I'm having a hard time reproducing this bug. I've iterated over the contents of cvwiki-
20090924-pages-articles.xml checking for any undefined values from the text() method on
a page object with no undefined values returned. Here's the test I wrote:
#!/opt/local/bin/perl
use strict;
use warnings;
use Parse::MediaWikiDump;
my $file = shift(@ARGV);
my $dump = Parse::MediaWikiDump::Pages->new($file);
my $count = 0;
while(my $page = $dump->next) {
die "bad" unless defined $page->text;
$count++;
}
print "searched $count pages\n";
and the output
Foodmotron:Parse-MediaWikiDump tyler$ ./50092.pl ~/tmp/cvwiki-20090924-pages-ar
ticles.xml
searched 17313 pages
Foodmotron:Parse-MediaWikiDump tyler$
I think I understand where the undefined values might be coming from but I'm hesitant to fix
something before I understand exactly how it is broken.
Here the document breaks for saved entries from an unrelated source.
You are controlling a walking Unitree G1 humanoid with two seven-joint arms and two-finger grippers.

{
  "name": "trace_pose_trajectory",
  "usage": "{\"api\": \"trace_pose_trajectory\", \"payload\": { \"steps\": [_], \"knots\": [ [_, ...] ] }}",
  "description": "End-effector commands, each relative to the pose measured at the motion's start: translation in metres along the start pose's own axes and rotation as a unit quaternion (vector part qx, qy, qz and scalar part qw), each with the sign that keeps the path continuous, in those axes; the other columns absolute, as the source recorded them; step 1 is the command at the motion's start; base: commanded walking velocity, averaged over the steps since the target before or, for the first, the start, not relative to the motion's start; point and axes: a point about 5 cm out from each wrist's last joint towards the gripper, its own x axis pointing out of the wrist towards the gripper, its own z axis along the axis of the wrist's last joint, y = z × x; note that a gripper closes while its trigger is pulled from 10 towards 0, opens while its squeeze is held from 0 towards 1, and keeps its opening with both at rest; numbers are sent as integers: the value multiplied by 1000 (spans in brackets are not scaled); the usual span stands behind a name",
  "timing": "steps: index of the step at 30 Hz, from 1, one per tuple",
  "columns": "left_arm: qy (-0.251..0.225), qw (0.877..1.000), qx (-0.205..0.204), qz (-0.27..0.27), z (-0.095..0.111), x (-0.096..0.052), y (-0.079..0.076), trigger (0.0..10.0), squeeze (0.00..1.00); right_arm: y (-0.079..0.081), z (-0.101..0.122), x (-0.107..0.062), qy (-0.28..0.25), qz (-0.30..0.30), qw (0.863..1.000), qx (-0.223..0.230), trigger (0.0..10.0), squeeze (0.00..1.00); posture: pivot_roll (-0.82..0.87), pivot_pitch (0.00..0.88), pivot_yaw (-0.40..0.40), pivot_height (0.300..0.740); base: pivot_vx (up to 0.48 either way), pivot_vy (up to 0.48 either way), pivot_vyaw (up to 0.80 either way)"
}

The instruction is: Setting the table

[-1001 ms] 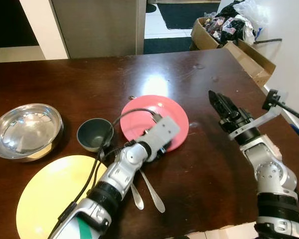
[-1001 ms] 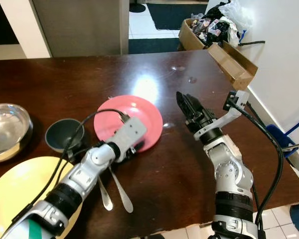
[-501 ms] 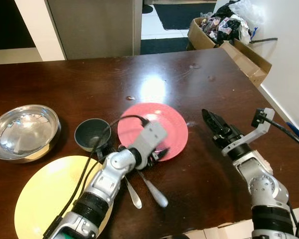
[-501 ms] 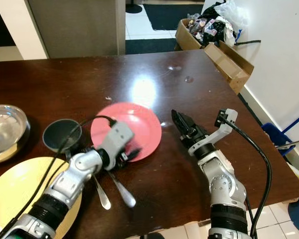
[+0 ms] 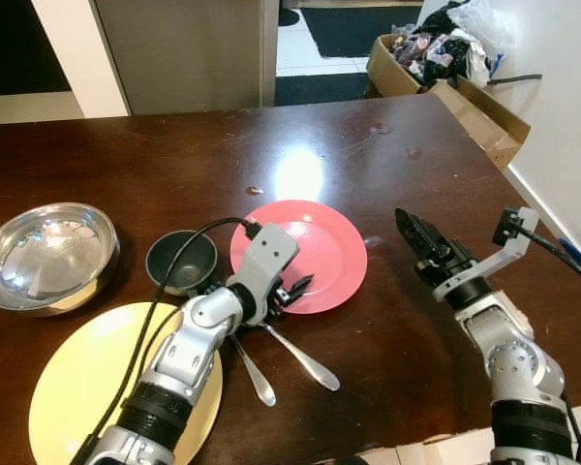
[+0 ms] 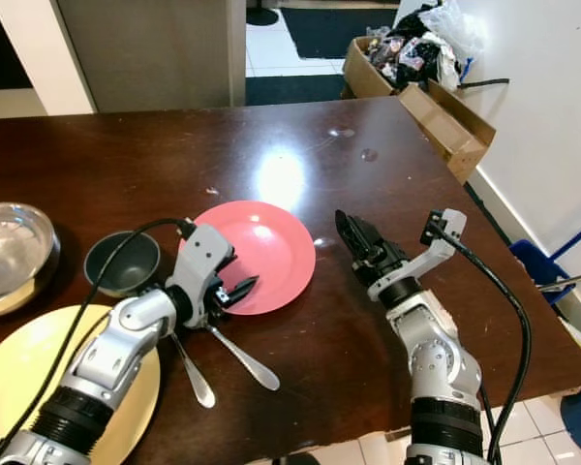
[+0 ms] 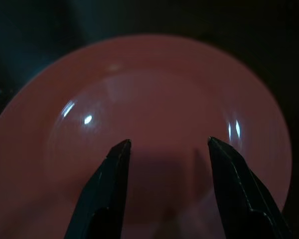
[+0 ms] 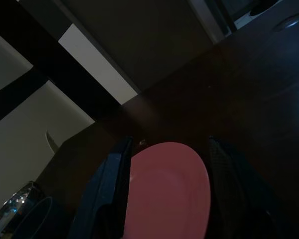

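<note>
On the dark wooden surface (image 5: 397, 145) the left tool (image 5: 292, 289) sits low over the near rim of the pink plate (image 5: 320, 247), its two black fingers (image 7: 112, 194) spread apart with nothing between them; the left wrist view looks straight across the plate's shallow well. Two spoons (image 5: 300, 358) lie side by side on the surface just beside the plate's near edge, partly under the left forearm, and they look like the likely next things to place. A dark small bowl (image 5: 181, 260) stands just left of the plate, a steel bowl (image 5: 46, 254) further left, and a yellow plate (image 5: 87, 383) sits at the near left corner. The right tool (image 5: 416, 235) hangs above the surface to the right of the pink plate, apart from it, fingers spread and empty. If the step is to take the plate's rim, one finger would need to slide under the lip while the other comes down on top, and a flat rim on a slick surface could skid away, so the approach should be slow and level. If a spoon is the aim, the tool would have to draw back toward the robot and close across the thin handle, not the bowl end, taking care not to knock the second spoon or nudge the dark bowl.
</note>
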Motion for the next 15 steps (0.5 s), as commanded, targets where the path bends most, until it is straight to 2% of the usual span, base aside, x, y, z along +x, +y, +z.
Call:
{"api": "trace_pose_trajectory", "payload": {
  "steps": [1,4,6,8,11,15],
  "knots": [
    [27,999,4,-18,-12,-2,-7,10000,0,-4,-4,-5,4,-11,1000,10,10000,0,-100,92,17,740,0,0,0],
    [57,997,21,-39,-24,-4,-17,10000,0,-4,-2,-2,4,-9,1000,9,10000,0,-97,93,16,740,0,0,0],
    [57,997,21,-39,-24,-4,-17,10000,0,-4,-2,-2,4,-9,1000,9,10000,0,-97,93,16,740,0,0,0],
    [83,995,43,-44,-32,-2,-24,10000,0,-3,-1,0,2,-9,1000,8,10000,0,-97,93,16,740,0,0,0],
    [89,994,45,-42,-34,0,-25,10000,0,-3,0,0,1,-9,1000,9,10000,0,-97,93,16,740,0,0,0],
    [94,993,48,-47,-35,1,-27,10000,0,-4,-2,-2,-2,-10,999,35,10000,0,-107,93,14,740,0,0,0]
  ]
}}
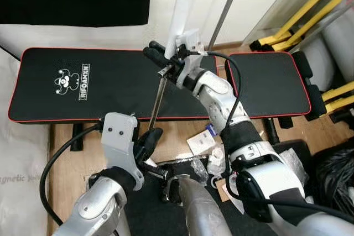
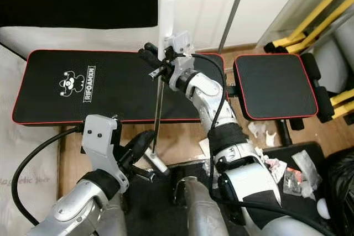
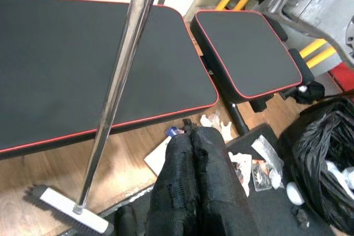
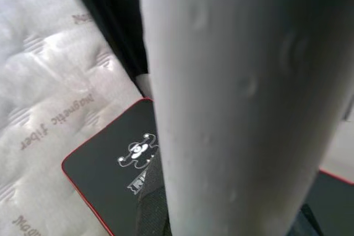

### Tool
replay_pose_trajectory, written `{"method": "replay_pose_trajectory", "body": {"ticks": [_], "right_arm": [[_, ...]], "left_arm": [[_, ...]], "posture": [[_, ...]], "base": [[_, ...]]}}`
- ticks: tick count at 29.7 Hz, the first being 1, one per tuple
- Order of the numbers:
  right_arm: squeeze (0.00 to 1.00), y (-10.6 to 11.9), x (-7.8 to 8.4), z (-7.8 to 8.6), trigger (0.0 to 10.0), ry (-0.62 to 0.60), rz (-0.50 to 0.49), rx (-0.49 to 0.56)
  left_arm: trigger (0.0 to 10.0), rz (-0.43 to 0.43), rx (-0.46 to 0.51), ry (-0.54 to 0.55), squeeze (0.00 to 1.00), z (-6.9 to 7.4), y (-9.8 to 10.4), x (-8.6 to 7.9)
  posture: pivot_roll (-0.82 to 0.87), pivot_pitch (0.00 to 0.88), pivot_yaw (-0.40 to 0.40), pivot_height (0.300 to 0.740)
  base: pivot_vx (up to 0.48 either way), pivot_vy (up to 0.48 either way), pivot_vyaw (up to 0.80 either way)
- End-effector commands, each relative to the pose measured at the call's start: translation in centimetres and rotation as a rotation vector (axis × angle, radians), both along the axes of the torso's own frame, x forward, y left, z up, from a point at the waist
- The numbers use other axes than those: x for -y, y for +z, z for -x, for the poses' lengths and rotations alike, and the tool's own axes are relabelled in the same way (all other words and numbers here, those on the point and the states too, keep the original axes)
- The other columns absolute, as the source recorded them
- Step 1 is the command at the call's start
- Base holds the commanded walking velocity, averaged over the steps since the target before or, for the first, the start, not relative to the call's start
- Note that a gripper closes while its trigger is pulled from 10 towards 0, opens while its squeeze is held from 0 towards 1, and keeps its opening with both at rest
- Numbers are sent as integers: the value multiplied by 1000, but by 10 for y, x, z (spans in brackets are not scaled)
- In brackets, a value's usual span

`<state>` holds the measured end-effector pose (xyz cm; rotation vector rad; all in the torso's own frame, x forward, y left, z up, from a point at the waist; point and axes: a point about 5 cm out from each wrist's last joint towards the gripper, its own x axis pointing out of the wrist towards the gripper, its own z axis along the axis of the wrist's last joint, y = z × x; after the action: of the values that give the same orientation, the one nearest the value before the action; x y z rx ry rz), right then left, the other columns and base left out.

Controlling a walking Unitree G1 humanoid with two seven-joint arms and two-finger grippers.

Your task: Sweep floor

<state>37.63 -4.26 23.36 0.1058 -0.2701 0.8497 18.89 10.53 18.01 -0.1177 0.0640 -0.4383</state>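
Broom (image 2: 156, 114) near upright, head on wood floor (image 3: 38, 169) before weight bench (image 1: 110, 84). Right claw (image 2: 157, 59) clamped high on handle; left claw (image 1: 148, 139) pinched shut, empty, beside lower shaft, nearer head.

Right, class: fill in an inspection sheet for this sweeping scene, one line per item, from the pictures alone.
Surface: wooden floor with a dark mat near the robot.
Job's things: broom upright, its head on the floor beside the bench.
Clutter: paper scraps and wrappers on floor and mat.
Grippers: right gripper shut on the broom; left gripper low, fingers together, holding nothing.
Cables: black cable looping from the left arm; another along the right arm.
Surroundings: black rubbish bag, yellow frame, white quilted cover.
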Motion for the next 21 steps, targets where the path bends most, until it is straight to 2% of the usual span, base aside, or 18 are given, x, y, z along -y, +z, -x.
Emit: {"method": "replay_pose_trajectory", "body": {"ticks": [1, 2, 5, 10, 12, 14, 17, 21], "right_arm": [[0, 3, 6, -1, 10000, -19, -41, 16], [0, 3, 6, -1, 10000, -19, -41, 16], [0, 0, 14, -2, 10000, -52, -59, 16], [0, -4, 19, -1, 10000, -73, -87, 21], [0, -5, 20, -1, 10000, -78, -97, 22], [0, -6, 22, -1, 10000, -86, -102, 27], [0, -7, 24, -1, 10000, -86, -84, 42], [0, -6, 25, -2, 10000, -82, -73, 52]], "left_arm": [[10000, -11, -36, -52, 0, 5, -5, 6], [10000, -11, -36, -52, 0, 5, -5, 6], [10000, -65, -26, -148, 0, 7, -7, 17], [10000, -109, 7, -191, 0, 4, -6, 21], [10000, -123, 24, -195, 0, 1, -5, 21], [10000, -144, 54, -180, 0, -10, -3, 18], [10000, -137, 45, -182, 0, -14, -7, 19], [10000, -129, 38, -186, 0, -13, -9, 21]], "posture": [[12, 415, -231, 740], [12, 415, -231, 740], [31, 390, -186, 740], [49, 362, -151, 740], [51, 359, -149, 740], [42, 341, -139, 740], [46, 339, -142, 740], [60, 348, -143, 740]], "base": [[0, 0, 0], [0, 0, 0], [0, 0, 0], [0, 0, 0], [0, 0, 0], [0, 0, 0], [0, 0, 0], [333, 0, 0]]}}
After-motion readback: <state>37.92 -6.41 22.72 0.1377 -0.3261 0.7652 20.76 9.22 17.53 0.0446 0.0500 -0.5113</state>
Can you submit some sample code
that shows the issue?
Thank you,
Tyler Riddle
On Tue Sep 29 08:52:13 2009, amir.aharoni@gmail.com wrote:
Show quoted text> Parse::MediaWikiDump::page::text() returns a reference to undef for
> pages that have an empty <text /> element. From what i've seen, these
> pages have <text xml:space="preserve" /> .
>
> See for example in cvwiki the pages "Категори:Украин чĕлхи" and
> "Категори:Speedy deletion".
>
> There are two ways to improve it:
>
> 1. To return a reference to an empty string.
>
> 2. To add to the documentation of Parse::MediaWikiDump::page that for
> blank pages a reference to undef is returned.